Should continuator keywords be bona fide keywords, or (in accordance with LES tradition) contextual keywords: identifiers that become keyword if they appear in certain locations? I am undecided.
The set of continuators will be fixed when the definition of LESv3 is finalized; the current set is the following words:
else elsif catch except finally
while until plus minus so
and or but
A continuator consists of a continuator keyword, followed by an expression and/or braced block:
Continuator :
"\n"? ContinuatorKeyword
"\n"?
( BracedBlock
/ TopExpr "\n"? // top-level expression
BracedBlock?
)
Dealing with the ambiguity
As mentioned, if a keyword expression like .keyword expression
is followed by a newline and a braced block, it’s unclear whether the braced block was meant to be associated with the keyword.
Of course, an LES printer is forced to deal with this issue. It cannot print a keyword expression on one line (in the usual way) and a braced block on the next line, lest the two expressions be merged upon reparsing. The conservative solution to this problem is to add a semicolon to every expression within a braced block.
A more careful solution is to add a semicolon on expressions that contain (or end with) a keyword expression (e.g. x = .foo x { };
) if they are followed by an expression that begins with a braced block (e.g. {x} = {5}
or {}()
). It’s best for a printer not to try to be more clever than this, because you can’t necessarily avoid a semicolon when the keyword expression ends with a closing brace. That’s because a braced block is an expression in its own right and can count as one of the “expression” parts of a keyword expression instead of as the “braced block” part. For example, .if {x} {y} else {z}
ends with a closing brace, but could be followed by another braced block because {z}
counts as the “expression” part of the else clause, not as the “braced block part”.
We don’t want end-users to think about this, of course. You can design an LES-based language where this is not an issue; for example, if a language is designed so that a braced block cannot appear at the beginning of an expression, the issue does not arise. And let’s consider what happens if we built a C-like language on top of LES. Only six statements in C begin with a specific keyword and do not have an associated braced block:
break
continue
goto
return
case
typedef
All of these except case
and typedef
alter control flow, so if there is a braced block after them, the braced block is normally unreachable and didn’t really need to exist. Meanwhile, case
could be expressed in LES without using .case
, and .typedef
would appear in a non-executable context where a braced block is meaningless. So in practice, the ambiguity is not a problem here.

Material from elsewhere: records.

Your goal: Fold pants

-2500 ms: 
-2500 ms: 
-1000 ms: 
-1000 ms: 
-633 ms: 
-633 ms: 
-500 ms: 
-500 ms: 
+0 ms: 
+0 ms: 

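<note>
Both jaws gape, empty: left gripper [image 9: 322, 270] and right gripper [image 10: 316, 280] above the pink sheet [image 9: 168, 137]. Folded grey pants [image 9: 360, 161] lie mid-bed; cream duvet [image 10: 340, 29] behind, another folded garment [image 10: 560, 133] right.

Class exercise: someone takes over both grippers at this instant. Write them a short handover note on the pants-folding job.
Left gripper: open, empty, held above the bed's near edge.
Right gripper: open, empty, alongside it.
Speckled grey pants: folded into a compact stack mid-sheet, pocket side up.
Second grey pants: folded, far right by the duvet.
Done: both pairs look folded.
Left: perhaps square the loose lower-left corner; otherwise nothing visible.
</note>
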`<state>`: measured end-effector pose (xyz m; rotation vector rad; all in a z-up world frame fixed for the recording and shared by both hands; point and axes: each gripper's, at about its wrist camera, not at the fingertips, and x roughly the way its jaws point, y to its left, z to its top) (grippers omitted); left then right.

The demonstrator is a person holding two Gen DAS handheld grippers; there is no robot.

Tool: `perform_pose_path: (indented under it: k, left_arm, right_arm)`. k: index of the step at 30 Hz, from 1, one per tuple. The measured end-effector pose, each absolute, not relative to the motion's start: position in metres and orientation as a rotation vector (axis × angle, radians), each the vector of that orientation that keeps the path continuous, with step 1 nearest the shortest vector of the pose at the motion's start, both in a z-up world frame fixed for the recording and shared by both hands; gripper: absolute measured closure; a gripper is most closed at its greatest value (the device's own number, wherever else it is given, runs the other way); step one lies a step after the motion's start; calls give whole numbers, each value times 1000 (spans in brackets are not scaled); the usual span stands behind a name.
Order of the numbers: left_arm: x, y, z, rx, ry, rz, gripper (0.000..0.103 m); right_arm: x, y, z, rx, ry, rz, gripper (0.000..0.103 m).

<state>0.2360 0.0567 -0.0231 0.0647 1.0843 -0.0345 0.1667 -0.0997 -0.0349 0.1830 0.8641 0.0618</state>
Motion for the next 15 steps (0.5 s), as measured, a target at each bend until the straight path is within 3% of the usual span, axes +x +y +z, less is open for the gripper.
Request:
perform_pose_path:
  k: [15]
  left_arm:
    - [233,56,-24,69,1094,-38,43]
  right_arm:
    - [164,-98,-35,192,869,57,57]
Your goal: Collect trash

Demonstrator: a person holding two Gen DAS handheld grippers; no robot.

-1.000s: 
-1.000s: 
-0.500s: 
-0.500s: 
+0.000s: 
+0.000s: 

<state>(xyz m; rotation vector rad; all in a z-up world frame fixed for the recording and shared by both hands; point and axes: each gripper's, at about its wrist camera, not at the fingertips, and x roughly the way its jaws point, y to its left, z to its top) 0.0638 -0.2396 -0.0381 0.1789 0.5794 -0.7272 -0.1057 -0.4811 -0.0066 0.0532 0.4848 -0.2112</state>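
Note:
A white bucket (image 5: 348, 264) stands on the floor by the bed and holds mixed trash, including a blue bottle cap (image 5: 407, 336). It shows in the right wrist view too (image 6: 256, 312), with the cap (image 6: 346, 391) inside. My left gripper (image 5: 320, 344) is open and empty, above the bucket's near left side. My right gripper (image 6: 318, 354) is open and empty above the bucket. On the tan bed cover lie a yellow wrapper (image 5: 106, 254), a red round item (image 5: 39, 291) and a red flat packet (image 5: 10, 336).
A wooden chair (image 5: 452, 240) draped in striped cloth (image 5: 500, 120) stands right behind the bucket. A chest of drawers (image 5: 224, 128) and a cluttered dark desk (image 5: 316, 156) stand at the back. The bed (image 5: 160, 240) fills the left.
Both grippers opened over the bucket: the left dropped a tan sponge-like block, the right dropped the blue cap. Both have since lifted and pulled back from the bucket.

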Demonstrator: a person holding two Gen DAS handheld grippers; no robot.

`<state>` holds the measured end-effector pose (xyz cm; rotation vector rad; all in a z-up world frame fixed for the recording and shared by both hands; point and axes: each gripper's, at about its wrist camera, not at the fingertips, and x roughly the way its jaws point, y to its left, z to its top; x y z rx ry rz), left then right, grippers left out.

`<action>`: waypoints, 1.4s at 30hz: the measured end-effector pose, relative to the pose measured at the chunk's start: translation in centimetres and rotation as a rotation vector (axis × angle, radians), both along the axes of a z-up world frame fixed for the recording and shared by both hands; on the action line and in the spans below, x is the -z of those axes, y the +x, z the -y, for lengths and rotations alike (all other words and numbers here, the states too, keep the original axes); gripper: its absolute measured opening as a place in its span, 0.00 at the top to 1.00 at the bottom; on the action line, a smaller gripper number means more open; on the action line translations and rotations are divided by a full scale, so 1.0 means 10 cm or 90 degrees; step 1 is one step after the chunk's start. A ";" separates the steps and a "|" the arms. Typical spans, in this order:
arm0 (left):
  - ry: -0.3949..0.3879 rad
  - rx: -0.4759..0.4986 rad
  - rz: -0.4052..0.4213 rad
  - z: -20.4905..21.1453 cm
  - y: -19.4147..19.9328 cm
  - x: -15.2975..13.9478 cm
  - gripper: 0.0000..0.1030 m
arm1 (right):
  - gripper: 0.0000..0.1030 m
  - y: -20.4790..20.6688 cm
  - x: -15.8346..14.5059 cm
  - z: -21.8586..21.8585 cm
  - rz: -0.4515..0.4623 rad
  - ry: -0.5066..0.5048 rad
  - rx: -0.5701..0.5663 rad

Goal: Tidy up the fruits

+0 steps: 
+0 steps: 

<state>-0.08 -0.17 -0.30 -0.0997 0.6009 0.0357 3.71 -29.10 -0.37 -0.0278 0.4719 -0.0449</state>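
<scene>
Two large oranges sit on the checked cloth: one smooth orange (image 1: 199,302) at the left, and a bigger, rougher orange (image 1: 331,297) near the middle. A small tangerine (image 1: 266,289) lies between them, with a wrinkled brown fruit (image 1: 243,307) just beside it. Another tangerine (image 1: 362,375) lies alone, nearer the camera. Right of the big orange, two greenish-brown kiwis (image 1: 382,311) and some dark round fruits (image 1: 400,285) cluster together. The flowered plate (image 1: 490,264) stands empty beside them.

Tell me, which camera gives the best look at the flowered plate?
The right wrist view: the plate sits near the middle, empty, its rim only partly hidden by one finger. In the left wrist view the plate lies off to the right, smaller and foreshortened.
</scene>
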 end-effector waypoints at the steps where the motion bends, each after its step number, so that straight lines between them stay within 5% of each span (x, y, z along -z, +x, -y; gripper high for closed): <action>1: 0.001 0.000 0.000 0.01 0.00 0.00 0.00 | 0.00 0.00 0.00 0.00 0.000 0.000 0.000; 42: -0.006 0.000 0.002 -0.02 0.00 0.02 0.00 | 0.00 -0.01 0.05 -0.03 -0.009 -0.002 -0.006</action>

Typically, languages will often have some reason why a braced block at the beginning of a statement (and after a keyword-expression) could be valid code, but no good reason for users to actually write that code. As another example, if you use braced blocks to define dictionaries then
{"print": x => stdout.print(x)}["print"](123)
might be a valid statement that prints 123
, yet there is no real-world reason to write a statement of that form.
Adding keywords to LES
LES itself won’t have a mechanism to define traditional keywords (with no “.” in front of them), but it should be straightforward to add them programmatically. For instance, the .NET Les3LanguageService
lets you perform lexing and parsing as two separate steps, which lets you insert a lexer filter in between the lexer and the parser. Within this filter you could find identifiers that you want to treat as keywords, and replace those identifiers with keyword tokens (changing class
to .class
, while leaving `class`
alone.) Perhaps in the future I’ll add a filter class to the Loyc.Syntax library so you can do this more easily.
However, I’m considering whether to pick a set of predefined keywords so that typical languages built on LES won’t want to resort to such tricks.
Word Operators
An identifier that starts with a lowercase letter can be used as a right-associative binary operator with very low precedence. This allows binary operators that look as if they were “built into” LES:
Scream("Negative inputs are not allowed!") if input < 0
.class Foo inherits FooBase implements IBar { /*...*/ }
In the syntax tree produced by LESv3, a single quote ('
) will appear before the operator name. For example, paper beats rock
has the syntax tree `'beats`(paper, rock)
. Thus, operators are easily distinguished from normal function calls.
There is nothing ambiguous about allowing ordinary words as operators, although it is potentially confusing to users if it is not obvious which words are operators and which are normal identifiers, so an LES-based language should use such words judiciously (e.g. by only allowing words from a predefined list to be used as operators).
If we’re not careful, there is a potential for people to write code that is “obviously” wrong but still parses. For this reason there are a couple of special rules about how word-operators are used that do not apply to normal binary operators:
- Unlike normal operators, a word operator cannot be followed by a newline, except inside parentheses or square brackets.
- Word operators must be followed by a space or tab character.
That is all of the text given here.